As you may know I spend a lot of time on the Gadgetron. One common way of connecting to the Gadgetron from a clinical MRI system is through an SSH tunnel. This has many advantages:

  1. Often the MRI scanner component producing the data for the Gadgetron does not have a proper (external) network connection and it is necessary to relay through some other system component (such as the host computer) to get to a network.
  2. It ensures that the traffic is encrypted. Normally data is never sent with any patient identifiers (PII/PHI) but as an extra secondary precaution, it is nice to know that the transmission is encrypted.
  3. The remote server running the Gadgetron really only needs to have port 22 open in order for the client to connect, so it is easier to manage from a security point of view.

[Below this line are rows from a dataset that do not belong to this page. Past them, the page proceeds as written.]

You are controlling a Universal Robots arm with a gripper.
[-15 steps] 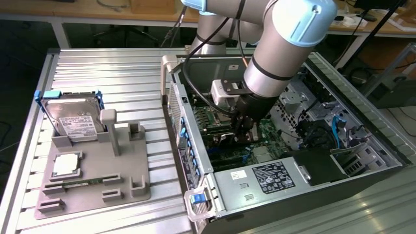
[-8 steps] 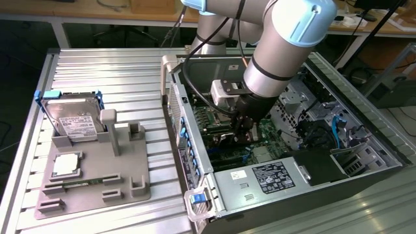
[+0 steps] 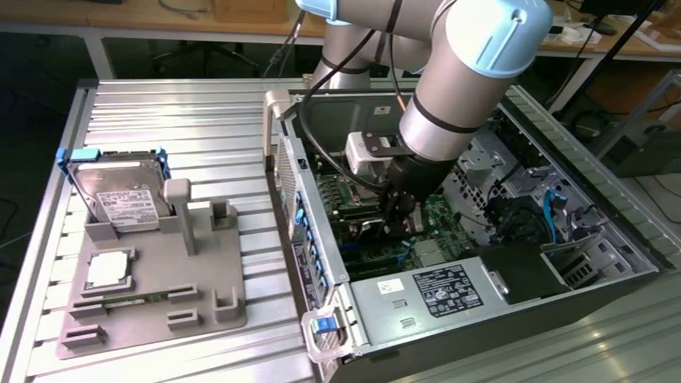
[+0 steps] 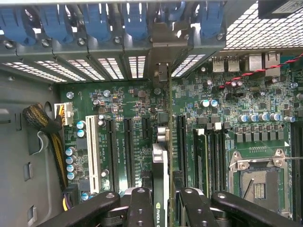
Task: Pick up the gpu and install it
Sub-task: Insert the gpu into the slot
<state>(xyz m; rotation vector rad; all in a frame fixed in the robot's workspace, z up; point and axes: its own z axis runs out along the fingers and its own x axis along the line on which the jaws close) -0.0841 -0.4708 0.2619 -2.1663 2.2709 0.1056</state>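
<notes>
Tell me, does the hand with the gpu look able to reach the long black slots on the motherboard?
Probably yes. The hand grips the gpu edge-on over the motherboard, among its slots; the cable bundle lies aside, and nothing visible crosses beneath.

1. Your arm (image 3: 468,88) is silver-grey tubing with pale blue caps (image 3: 509,40) and a black band (image 3: 447,121).
2. A black cable (image 3: 302,120) runs beside it.
3. A white box (image 3: 368,152) sits at your wrist.
4. Your black fingers (image 4: 140,210) carry round screws (image 4: 140,191).
</notes>
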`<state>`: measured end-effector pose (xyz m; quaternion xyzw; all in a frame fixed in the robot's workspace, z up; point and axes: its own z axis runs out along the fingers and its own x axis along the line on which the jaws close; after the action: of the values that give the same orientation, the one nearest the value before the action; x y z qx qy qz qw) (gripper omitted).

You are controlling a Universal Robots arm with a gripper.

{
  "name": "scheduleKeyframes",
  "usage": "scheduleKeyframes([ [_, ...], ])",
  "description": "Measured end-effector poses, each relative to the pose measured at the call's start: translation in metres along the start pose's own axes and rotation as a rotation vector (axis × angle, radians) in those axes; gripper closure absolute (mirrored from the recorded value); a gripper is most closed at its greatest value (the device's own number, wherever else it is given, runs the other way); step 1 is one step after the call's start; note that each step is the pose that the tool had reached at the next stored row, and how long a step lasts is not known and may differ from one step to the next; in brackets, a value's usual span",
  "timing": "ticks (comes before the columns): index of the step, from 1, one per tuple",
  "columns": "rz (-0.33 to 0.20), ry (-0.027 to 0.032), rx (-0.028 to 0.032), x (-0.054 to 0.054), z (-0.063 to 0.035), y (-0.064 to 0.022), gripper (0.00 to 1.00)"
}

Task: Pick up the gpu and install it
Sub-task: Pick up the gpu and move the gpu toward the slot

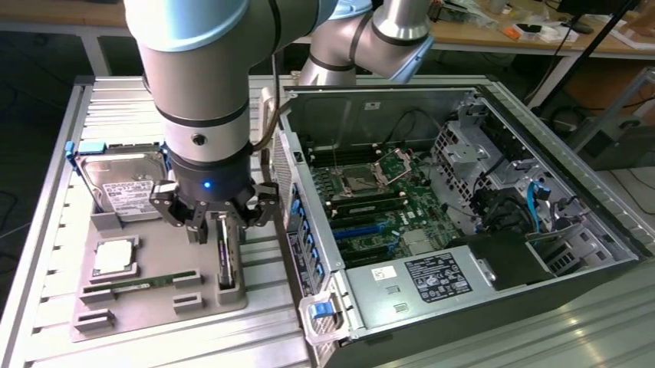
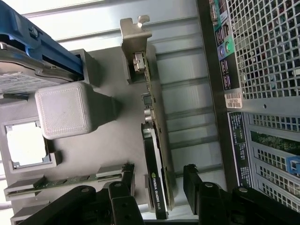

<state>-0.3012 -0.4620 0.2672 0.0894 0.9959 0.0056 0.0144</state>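
Observation:
The gpu stands on its edge in a slot of the grey holder tray, beside the open computer case. In the wrist view it is a thin dark card with a black fan shroud and a silver end bracket at its far end. My gripper hangs right over the card's near end. Its black fingers straddle the card, one on each side with a small gap, so the gripper is open and holds nothing.
The tray also carries a silver hard drive with a blue bracket, a square processor and a green memory stick. The open case with its motherboard lies to the exterior view's right, its perforated rear wall close to the card.

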Motion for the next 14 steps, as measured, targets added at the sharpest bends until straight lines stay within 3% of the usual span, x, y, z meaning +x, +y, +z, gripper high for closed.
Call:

Clearly these features are valuable when running clinical scans using the Gadgetron or when using cloud computing with the Gadgetron.

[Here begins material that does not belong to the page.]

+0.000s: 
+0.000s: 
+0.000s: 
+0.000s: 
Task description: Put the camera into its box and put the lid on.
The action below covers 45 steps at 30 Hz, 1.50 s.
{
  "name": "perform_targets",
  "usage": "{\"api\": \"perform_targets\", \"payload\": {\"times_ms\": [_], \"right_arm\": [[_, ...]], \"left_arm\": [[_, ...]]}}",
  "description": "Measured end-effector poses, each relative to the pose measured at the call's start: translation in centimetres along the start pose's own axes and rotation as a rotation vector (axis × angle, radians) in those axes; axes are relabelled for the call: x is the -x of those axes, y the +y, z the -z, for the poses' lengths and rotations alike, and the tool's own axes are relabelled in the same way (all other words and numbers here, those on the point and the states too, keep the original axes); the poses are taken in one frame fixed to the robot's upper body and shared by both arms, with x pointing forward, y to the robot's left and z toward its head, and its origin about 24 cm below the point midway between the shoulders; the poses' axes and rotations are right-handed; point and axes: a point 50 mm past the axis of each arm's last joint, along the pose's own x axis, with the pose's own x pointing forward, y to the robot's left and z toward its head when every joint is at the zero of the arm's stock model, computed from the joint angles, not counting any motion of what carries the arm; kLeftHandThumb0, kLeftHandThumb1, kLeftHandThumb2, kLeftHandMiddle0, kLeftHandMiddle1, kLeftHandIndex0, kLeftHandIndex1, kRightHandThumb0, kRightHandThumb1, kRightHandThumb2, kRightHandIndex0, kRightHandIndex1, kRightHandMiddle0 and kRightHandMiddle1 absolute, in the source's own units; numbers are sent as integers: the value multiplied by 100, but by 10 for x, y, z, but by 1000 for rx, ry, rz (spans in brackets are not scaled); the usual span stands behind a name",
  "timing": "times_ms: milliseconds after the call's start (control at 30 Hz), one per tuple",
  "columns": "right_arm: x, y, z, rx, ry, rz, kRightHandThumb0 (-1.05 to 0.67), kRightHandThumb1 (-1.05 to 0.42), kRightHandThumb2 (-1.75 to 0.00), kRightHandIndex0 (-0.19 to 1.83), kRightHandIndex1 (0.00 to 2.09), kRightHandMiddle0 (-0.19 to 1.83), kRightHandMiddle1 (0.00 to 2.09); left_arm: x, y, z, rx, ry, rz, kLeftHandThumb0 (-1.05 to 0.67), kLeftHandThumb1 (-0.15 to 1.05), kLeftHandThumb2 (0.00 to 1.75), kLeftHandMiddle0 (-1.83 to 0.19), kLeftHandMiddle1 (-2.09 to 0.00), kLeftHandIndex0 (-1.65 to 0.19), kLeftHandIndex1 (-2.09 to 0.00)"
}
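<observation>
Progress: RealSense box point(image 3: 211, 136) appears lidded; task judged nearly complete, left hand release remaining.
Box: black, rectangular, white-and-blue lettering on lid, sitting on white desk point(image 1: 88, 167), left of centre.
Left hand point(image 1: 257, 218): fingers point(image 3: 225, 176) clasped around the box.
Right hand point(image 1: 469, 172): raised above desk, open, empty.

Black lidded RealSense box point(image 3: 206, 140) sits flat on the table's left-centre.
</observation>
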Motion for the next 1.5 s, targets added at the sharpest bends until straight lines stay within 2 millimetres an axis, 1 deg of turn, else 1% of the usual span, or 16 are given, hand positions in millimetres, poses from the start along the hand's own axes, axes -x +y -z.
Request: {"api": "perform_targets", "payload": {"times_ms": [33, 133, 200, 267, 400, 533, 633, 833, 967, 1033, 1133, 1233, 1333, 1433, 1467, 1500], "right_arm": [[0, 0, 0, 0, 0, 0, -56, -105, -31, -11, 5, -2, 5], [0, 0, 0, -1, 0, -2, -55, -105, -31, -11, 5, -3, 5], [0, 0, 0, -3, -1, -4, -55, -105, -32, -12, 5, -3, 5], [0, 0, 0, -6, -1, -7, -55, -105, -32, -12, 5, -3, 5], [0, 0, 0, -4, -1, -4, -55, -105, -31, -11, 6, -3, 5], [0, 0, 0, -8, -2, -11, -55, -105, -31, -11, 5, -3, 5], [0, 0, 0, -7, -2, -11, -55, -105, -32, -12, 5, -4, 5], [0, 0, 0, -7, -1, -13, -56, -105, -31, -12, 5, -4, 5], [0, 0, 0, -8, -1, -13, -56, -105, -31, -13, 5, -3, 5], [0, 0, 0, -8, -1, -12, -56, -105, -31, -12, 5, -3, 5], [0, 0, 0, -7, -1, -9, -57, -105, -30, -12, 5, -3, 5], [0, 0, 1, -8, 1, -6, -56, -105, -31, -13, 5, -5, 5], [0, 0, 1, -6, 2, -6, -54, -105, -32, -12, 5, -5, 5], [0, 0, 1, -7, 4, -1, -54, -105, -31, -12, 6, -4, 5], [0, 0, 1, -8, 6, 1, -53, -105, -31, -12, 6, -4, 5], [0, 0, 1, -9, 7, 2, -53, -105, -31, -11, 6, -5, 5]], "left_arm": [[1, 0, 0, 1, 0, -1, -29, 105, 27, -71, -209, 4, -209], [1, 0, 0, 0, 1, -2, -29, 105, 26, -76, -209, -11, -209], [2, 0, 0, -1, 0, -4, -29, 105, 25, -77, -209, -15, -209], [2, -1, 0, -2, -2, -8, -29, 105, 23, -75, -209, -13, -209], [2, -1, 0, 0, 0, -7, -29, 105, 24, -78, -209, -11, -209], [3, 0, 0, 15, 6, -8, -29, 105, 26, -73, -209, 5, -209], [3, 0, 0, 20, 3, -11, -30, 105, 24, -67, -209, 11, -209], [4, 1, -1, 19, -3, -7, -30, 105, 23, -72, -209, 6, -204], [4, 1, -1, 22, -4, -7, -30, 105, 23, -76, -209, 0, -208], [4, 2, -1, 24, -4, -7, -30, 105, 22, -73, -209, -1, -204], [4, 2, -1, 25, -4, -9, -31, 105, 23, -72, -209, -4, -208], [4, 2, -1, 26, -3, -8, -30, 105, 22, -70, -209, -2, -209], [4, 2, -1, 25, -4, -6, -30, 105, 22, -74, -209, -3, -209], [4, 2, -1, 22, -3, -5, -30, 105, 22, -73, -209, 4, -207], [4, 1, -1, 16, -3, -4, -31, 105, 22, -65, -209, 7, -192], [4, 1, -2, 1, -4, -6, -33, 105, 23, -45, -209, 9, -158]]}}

In practice tunnels are often opened from the MRI system host. One problem that we have encountered is that SSH tunnels from Windows hosts (such as on the Siemens MRI systems) are slow compared to tunnels from a Linux machine. So much so that we often use a Linux machine next to the scanner to do the tunneling to get proper performance. I initially thought this was related to specific configurations on the MRI systems but I decided to do some more investigating.

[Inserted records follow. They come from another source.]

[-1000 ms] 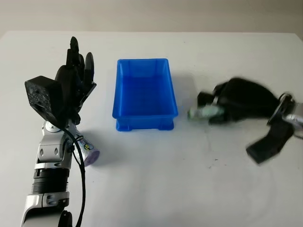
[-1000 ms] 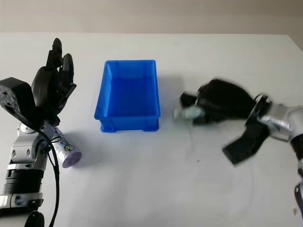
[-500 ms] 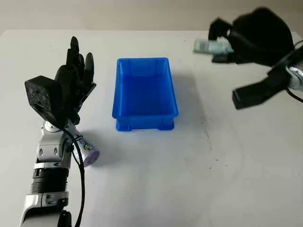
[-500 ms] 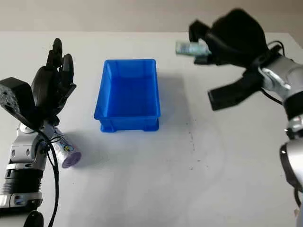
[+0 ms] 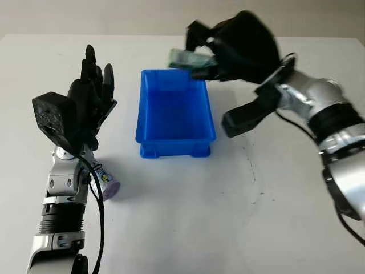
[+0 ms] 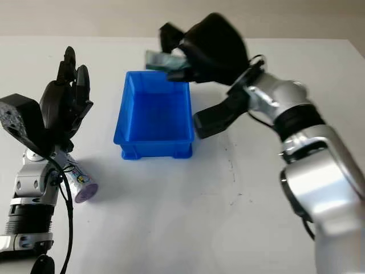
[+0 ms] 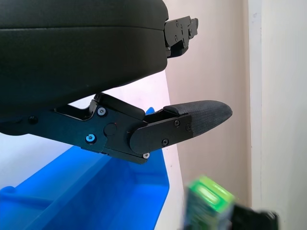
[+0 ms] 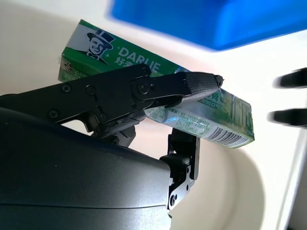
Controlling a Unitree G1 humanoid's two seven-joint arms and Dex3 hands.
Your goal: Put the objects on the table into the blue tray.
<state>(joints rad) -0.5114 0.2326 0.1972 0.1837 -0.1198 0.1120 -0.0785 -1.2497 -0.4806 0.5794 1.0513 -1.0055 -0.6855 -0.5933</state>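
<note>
My right hand (image 5: pixel 197 57) is shut on a green toothpaste box (image 5: pixel 183 57) and hovers over the far right corner of the blue tray (image 5: pixel 142 123). The right wrist view shows the green toothpaste box (image 8: pixel 158 98) pinned under a black finger (image 8: pixel 158 91). In the left wrist view the box (image 7: pixel 207 201) hangs beyond the tray (image 7: pixel 96 191). My left hand (image 5: pixel 94 85) is open and raised left of the tray. A small bottle with a purple cap (image 5: pixel 106 184) lies on the table near the left arm.
The white table (image 5: pixel 228 217) carries a few dark specks right of the tray. The right forearm (image 5: pixel 319 108) slants across the table's right side.
The right hand lifted the toothpaste box from the table right of the tray, then swung left to the tray's far right corner. The left hand has stayed put.
</note>
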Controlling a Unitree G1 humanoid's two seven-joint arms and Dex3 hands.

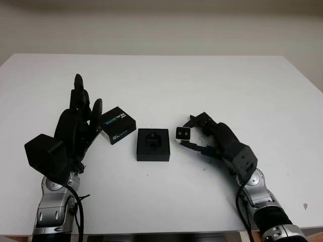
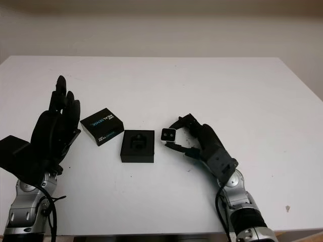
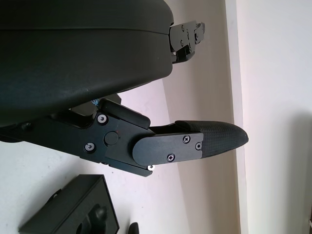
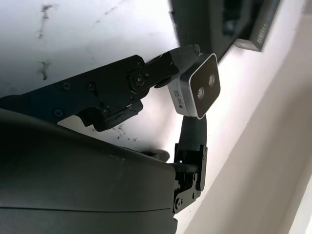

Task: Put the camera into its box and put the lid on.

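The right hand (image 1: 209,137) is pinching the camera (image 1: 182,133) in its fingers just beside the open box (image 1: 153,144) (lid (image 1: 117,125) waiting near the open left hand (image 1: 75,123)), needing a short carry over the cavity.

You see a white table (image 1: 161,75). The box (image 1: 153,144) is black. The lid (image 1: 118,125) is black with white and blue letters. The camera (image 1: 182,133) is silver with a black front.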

To explore this a bit further, I set up an SSH server on Azure in their EASTUS data center. I then set up two clients in Azure’s EASTUS2 data center (to get some meaningful distance between the client and the server. The two clients were a Linux (Ubuntu 14.04) machine and a Windows (Server 2012 R2) machine. All of the VMs (server and clients) were of type Standard DS3 v2 (4 cores, 14 GB memory). The topology looked something like this:

     Azure EASTUS2                                Azure EASTUS

+--------------------------------+           +------------------------------+
|       40.79.37.166             |           |                              |
|   +------------------------+   |           |        23.96.60.136          |
|   |                        |   |           |    +--------------------+    |
|   |  Ubuntu 14.04          +----------+    |    |                    |    |
|   |  OpenSSH_6.6.1p1       |   |      |    |    |  Ubuntu 14.04      |    |
|   |                        |   |      |    |    |                    |    |
|   +------------------------+   |      |    |    |  OpenSSH_6.6.1p1   |    |
|                                |      +--------->                    |    |
|       40.79.80.136             |           |    |                    |    |
|   +------------------------+   |           |    |                    |    |
|   |                        |   |      +--------->                    |    |
|   |  Win Server 2012R2     |   |      |    |    +--------------------+    |
|   |                        +----------+    |                              |
|   |                        |   |           |                              |
|   +------------------------+   |           +------------------------------+
|                                |
+--------------------------------+

I then copied a large file (1432MB) to both clients and attempted to copy it to the server. On the Linux client I just used the standard SCP client installed and on the Windows client I tried:

  1. OpenSSH in Cygwin
  2. Putty SCP
  3. Bitwise sftp client

Let’s first look at the transfer from the Linux client to the Linux server:

gadgetron@SSHclient:~$ scp 20150923_11h51m34s_62440.dat 23.96.60.136:linux.dat
gadgetron@23.96.60.136's password:
20150923_11h51m34s_62440.dat                     100% 1432MB 204.5MB/s   00:07

Clearly there is a very good connection (as expected) from EASTUS2 to EASTUS and we are getting over 200MB/s transfer speed. Now let’s try the Windows client. We will start with OpenSSH in Cygwin:

gadgetron@WindowsClient ~
$ scp 20150923_11h51m34s_62440.dat 23.96.60.136:win.dat
gadgetron@23.96.60.136's password:
20150923_11h51m34s_62440.dat                     100% 1432MB   7.6MB/s   03:09

It is basically pathetic performance. Far beyond any fluctuations due to network performance. Let’s try with PuTTY instead:

C:\Users\gadgetron\Downloads>pscp 20150923_11h51m34s_62440.dat 23.96.60.136:putty.dat
gadgetron@23.96.60.136's password:
20150923_11h51m34s_62440. | 1465908 kB | 31189.5 kB/s | ETA: 00:00:00 | 100%

Better, but still almost an order of magnitude off the mark. This seems very strange indeed. Now let’s try the Bitwise client, which is supposedly the fastest SCP client on Windows:

Bitwise Download from Windows

Marginally better than PuTTY, but still way, way off from the Linux performance.

If anybody can tell me what is going on here, I would greatly appreciate it.